The BLI Paragon 3 decoder will work with their rolling thunder system.


----------



## shaygetz (Sep 23, 2007)

AHM/Rivarossi...for nostalgia's sake...my goal when I was 8 years old when they were an impressive $49.95. It still runs great for a 45 year old, and was actually quite easy to convert to DCC with its original 3 pole motor...










Final test run before I weathered it...


----------



## HOTrainNut (Feb 17, 2016)

I go to a hobby shop locally and he was at the model train show in Edison, NJ and he spoke with a BLI rep and they told him they were going to be doing a run of big boys this year. they are going to attempt to make them Paragon 3 with rolling thunder. Probably $650


----------



## Texas Hi-Railer (Jan 28, 2015)

HOTrainNut said:


> I go to a hobby shop locally and he was at the model train show in Edison, NJ and he spoke with a BLI rep and they told him they were going to be doing a run of big boys this year. they are going to attempt to make them Paragon 3 with rolling thunder. Probably $650


OUCH! $650 for a model locomotive? I might go $499 for a real nice DCC w/sound "Big Boy" but that would be the max. I do truly love this hobby however the pricing has really gotten out of hand and I simply refuse to pay those outrageous prices, but that's just me.

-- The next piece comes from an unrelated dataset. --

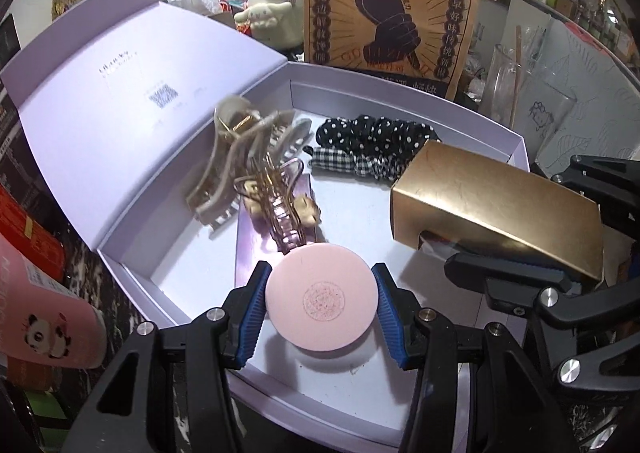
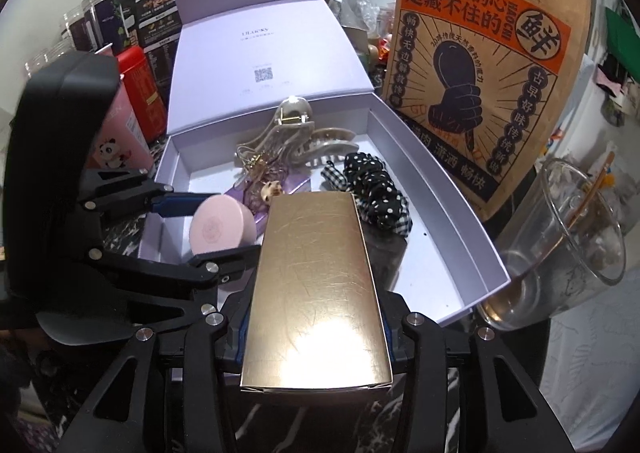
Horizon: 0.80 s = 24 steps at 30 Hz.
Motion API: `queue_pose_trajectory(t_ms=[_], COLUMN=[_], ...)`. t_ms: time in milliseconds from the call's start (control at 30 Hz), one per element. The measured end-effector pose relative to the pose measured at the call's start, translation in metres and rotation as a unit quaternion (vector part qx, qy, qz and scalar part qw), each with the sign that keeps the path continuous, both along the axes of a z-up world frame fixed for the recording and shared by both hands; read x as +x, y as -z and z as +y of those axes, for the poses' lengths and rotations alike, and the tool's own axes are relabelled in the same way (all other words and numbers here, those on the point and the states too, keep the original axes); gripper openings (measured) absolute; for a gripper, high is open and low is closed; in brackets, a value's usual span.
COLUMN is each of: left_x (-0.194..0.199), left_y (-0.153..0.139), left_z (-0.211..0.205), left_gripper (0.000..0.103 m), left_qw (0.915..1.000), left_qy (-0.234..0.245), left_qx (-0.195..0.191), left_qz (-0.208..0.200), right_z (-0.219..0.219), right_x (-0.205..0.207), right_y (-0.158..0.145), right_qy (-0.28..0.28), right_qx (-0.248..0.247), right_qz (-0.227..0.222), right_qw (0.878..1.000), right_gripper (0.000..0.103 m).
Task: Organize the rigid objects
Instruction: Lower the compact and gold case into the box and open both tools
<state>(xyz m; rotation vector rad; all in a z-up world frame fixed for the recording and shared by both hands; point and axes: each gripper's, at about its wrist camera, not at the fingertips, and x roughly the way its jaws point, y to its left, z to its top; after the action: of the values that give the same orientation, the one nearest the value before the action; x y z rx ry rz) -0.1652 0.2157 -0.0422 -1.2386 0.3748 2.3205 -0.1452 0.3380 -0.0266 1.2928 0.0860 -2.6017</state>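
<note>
My left gripper is shut on a round pink compact and holds it over the near end of an open lilac gift box. The compact also shows in the right wrist view between the left gripper's fingers. My right gripper is shut on a gold rectangular box, held over the lilac box's near edge; the gold box also shows at the right of the left wrist view. Inside the lilac box lie beige hair claws, a gold wire clip and polka-dot and gingham scrunchies.
A tall brown paper bag stands behind the box. A clear glass cup with a stick is at its right. A pink panda carton, a red tin and dark jars crowd the left. A white kettle stands behind.
</note>
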Motion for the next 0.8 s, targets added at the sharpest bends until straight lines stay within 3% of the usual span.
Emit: queue_pose_trajectory(t_ms=[133,200,433,800], left_x=[0.002,0.004,0.014,0.01], left_y=[-0.001,-0.002,-0.011,-0.007], left_z=[-0.003,-0.003,0.002,-0.004], left_gripper=[0.05,0.05,0.05,0.05], left_qw=[1.0,0.9999,0.9992,0.9991], left_qy=[-0.007,-0.008,-0.006,-0.027], left_qx=[0.001,-0.002,-0.022,-0.031], left_qz=[0.005,0.013,0.034,-0.005], right_z=[0.003,0.003,0.003,0.007], right_x=[0.003,0.003,0.006,0.018], right_y=[-0.003,-0.005,-0.013,-0.022], right_qy=[0.005,0.007,0.013,0.029], right_qx=[0.002,0.005,0.012,0.02], right_qz=[0.003,0.007,0.017,0.029], right_qw=[1.0,1.0,1.0,0.999], right_gripper=[0.049,0.057,0.062,0.063])
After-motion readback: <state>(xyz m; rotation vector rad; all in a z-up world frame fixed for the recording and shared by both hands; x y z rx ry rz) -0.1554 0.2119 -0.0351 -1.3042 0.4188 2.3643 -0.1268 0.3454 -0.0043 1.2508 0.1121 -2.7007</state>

My one & only complaint about BLI is they constantly advertise a product date for distribution and they have yet to come thru on any product hitting the market on those dates. I recall when they posted on their own website when their new DCC Trackmobiles would be available and they didn't hit the hobby shops until 14 months later. They recently did the same thing with their new DCC Water Towers that I ordered back in September and I'm still waiting on mine???


----------



## HOTrainNut (Feb 17, 2016)

Texas Hi-Railer said:


> OUCH! $650 for a model locomotive? I might go $499 for a real nice DCC w/sound "Big Boy" but that would be the max. I do truly love this hobby however the pricing has really gotten out of hand and I simply refuse to pay those outrageous prices, but that's just me.
> 
> My one & only complaint about BLI is they constantly advertise a product date for distribution and they have yet to come thru on any product hitting the market on those dates. I recall when they posted on their own website when their new DCC Trackmobiles would be available and they didn't hit the hobby shops until 14 months later. They recently did the same thing with their new DCC Water Towers that I ordered back in September and I'm still waiting on mine???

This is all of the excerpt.